Minęło ponad dwie dekady, ale w końcu otrzymujemy kolejną taktykę stealth Commandos.
Gatunek taktyk Stealth był praktycznie martwy przez dekadęGry Mimimiożywił goTaktyka Cieni: Ostrza Szogunaale przyszłość rysowała się ponuro, gdy studio ogłosiło zamknięcie.
Niedawno pojawił się kolejny promyk nadziei w postaciPoczątki komandosów, nowa odsłona serii gier, od której wszystko się zaczęło.
I nie, nie jest to strzelanka pierwszoosobowa. Jest to prawdziwa gra taktyczna typu stealth, która swoją wymagającą naturę traktuje jako odznakę honoru.
Po raz kolejny będziemy sabotować i pokonywać nazistów za pomocą Zielonego Beretu, Sapera, Snajpera, Kierowcy, Marine i Szpiega w całej izometrycznej chwale serii.
Kolejną cechą, którą gra dumnie prezentuje, jest mnogość sposobów, na jakie można podejść do każdej misji.
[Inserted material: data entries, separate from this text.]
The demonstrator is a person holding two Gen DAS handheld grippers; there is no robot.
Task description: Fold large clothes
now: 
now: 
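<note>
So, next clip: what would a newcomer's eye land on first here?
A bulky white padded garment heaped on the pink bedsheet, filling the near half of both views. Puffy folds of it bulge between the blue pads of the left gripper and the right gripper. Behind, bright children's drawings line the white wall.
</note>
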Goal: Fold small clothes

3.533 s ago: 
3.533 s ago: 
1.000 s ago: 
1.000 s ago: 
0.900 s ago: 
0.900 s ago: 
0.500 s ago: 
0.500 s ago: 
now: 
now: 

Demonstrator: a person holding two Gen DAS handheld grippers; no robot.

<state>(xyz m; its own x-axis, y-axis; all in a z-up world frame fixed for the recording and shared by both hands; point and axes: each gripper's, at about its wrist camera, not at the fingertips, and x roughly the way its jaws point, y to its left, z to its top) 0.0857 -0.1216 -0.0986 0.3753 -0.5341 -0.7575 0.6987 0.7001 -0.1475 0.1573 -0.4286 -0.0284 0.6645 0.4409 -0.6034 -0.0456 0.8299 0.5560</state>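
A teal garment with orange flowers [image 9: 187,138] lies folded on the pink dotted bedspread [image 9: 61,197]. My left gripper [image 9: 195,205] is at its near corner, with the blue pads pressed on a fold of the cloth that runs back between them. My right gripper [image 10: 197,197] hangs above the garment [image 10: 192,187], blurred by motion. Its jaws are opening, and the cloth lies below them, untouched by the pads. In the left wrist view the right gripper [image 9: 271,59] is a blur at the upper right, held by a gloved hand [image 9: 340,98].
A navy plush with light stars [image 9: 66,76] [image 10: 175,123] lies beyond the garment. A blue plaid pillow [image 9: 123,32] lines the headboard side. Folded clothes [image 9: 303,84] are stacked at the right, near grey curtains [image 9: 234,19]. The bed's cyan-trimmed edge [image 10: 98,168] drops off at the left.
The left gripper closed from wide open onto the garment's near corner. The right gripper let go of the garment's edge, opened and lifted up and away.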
Gracz ma do dyspozycji mnóstwo narzędzi, w tym skradanie się, wspinanie się, jazdę i ukrywanie się, które pozwolą mu osiągnąć cele.
Wygląda jednak na to, że gra będzie miała mniej misji niż oryginał, a w zwiastunie zapowiedziano „więcej niż 10”. Technicznie rzecz biorąc, 20 byłoby również więcej niż 10, ale nie byłoby powodu, aby nie nazywać tego 20.
W każdym razie misje te wyślą graczy po całym świecie, od mroźnych temperatur Arktyki po gorące piaski afrykańskiej pustyni.
W grze dostępny będzie także tryb kooperacji dla dwóch graczy, zarówno online, jak i na podzielonym ekranie.
Commandos Origins ukaże się na PC, PlayStation 5 i Xbox Series X|S. Dostępna będzie także w ramach Game Passa.